» WORK REQUIRED: Please list all lines of the material below in which the string "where" occurs.

» THE DATA:
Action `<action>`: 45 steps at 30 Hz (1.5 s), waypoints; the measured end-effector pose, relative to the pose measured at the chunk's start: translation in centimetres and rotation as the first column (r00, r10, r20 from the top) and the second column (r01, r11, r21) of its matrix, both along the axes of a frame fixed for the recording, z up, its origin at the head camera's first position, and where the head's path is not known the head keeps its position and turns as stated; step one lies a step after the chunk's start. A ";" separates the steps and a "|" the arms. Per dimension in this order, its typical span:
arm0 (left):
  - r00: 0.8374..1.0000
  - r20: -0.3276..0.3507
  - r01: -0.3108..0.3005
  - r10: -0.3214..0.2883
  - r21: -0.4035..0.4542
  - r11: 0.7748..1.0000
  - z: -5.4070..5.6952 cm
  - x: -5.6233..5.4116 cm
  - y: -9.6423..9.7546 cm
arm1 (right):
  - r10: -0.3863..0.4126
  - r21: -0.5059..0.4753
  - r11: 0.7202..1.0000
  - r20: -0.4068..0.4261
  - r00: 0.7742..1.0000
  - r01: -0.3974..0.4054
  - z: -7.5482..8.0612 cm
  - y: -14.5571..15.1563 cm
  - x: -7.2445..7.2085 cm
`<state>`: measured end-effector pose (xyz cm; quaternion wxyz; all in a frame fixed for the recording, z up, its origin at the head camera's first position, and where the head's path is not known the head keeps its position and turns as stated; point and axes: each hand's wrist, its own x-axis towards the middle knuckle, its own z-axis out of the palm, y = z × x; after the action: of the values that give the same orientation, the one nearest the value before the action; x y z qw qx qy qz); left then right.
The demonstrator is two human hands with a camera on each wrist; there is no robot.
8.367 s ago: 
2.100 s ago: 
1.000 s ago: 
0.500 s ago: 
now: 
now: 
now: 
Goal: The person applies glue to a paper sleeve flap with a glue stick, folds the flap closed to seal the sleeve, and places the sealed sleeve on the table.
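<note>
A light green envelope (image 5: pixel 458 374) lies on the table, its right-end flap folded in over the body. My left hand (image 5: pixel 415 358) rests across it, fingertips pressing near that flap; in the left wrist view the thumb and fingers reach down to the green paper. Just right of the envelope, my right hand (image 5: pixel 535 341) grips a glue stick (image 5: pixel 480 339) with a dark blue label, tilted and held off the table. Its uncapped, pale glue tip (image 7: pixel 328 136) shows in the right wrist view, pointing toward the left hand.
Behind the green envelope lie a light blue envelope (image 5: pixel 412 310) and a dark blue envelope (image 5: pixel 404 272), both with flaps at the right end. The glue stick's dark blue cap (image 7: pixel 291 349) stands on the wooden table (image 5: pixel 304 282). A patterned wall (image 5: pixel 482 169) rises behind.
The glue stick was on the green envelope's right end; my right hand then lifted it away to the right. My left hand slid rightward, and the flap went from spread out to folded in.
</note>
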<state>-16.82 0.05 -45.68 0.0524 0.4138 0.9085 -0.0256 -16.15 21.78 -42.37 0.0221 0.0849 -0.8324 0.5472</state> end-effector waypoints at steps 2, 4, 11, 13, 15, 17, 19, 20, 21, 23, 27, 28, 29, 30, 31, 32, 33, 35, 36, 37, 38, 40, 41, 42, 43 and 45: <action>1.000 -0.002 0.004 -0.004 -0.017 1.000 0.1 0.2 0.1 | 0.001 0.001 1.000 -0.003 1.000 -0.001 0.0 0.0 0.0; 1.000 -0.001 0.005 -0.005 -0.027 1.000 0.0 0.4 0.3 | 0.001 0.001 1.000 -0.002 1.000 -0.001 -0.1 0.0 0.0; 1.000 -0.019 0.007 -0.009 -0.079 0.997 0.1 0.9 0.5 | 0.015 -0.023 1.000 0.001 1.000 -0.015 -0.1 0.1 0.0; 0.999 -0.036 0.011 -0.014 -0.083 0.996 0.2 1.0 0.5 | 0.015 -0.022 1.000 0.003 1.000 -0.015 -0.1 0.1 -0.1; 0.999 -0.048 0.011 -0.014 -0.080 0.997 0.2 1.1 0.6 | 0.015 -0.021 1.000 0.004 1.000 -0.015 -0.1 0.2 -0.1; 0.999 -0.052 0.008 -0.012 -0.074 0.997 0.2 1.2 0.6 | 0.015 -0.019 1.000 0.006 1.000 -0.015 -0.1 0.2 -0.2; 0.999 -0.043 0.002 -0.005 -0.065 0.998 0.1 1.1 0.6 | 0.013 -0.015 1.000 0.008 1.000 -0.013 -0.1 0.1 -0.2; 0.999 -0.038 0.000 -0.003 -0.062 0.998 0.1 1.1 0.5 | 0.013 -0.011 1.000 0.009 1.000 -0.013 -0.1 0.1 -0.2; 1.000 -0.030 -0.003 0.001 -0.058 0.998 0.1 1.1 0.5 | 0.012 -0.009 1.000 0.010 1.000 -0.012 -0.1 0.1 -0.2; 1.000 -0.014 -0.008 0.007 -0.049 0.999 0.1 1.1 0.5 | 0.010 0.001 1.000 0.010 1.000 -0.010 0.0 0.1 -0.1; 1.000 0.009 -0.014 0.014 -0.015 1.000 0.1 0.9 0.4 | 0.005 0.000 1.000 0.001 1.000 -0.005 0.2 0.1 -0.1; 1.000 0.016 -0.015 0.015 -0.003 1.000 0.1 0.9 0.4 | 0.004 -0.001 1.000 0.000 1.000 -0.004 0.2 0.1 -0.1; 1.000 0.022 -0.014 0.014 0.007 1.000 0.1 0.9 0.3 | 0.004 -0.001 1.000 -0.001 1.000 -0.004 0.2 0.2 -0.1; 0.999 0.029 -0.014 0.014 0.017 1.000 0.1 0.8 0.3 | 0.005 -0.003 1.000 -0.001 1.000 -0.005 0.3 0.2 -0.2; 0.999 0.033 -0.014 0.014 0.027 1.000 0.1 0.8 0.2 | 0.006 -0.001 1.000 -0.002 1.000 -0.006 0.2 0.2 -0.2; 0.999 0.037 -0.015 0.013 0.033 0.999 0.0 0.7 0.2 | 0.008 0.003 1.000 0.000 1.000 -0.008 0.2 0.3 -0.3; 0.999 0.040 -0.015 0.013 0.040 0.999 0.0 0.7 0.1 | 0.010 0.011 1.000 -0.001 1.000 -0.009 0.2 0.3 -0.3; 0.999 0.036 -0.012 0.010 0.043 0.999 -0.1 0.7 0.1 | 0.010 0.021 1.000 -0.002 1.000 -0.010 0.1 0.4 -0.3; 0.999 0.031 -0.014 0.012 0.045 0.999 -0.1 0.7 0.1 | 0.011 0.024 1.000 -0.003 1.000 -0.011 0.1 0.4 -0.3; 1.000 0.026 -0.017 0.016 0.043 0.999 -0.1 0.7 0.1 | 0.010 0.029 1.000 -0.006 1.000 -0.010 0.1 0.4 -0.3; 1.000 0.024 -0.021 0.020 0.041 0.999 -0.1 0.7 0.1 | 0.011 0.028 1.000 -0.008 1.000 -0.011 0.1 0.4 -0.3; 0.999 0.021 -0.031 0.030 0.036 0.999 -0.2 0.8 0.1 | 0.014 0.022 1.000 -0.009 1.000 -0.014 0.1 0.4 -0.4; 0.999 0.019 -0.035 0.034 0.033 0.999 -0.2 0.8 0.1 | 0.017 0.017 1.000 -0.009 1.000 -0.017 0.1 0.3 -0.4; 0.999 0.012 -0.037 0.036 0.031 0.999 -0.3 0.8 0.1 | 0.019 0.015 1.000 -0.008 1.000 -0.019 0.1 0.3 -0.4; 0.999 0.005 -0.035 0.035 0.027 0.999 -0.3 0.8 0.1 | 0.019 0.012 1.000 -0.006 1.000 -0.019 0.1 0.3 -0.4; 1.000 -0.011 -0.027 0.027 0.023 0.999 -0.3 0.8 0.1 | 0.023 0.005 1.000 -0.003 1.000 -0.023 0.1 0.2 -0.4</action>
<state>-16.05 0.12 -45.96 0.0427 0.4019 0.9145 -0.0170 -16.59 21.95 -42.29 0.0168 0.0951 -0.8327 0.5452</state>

» SOLUTION TO THE EXERCISE:
Action `<action>`: 45 steps at 30 Hz (1.5 s), waypoints; the measured end-effector pose, relative to the pose measured at the chunk's start: translation in centimetres and rotation as the first column (r00, r10, r20 from the top) and the second column (r01, r11, r21) of its matrix, both along the axes of a frame fixed for the recording, z up, its origin at the head camera's first position, and where the head's path is not known the head keeps its position and turns as stated; step one lies a step after the chunk's start. A ";" separates the steps and a "|" the arms. Per dimension in this order, its typical span:
`<state>`: measured end-effector pose (xyz cm; quaternion wxyz; all in a frame fixed for the recording, z up, its origin at the head camera's first position, and where the head's path is not known the head keeps its position and turns as stated; point and axes: each hand's wrist, its own x-axis towards the middle knuckle, its own z-axis out of the palm, y = z × x; after the action: of the values that give the same orientation, the one nearest the value before the action; x y z qw qx qy qz); left then right.

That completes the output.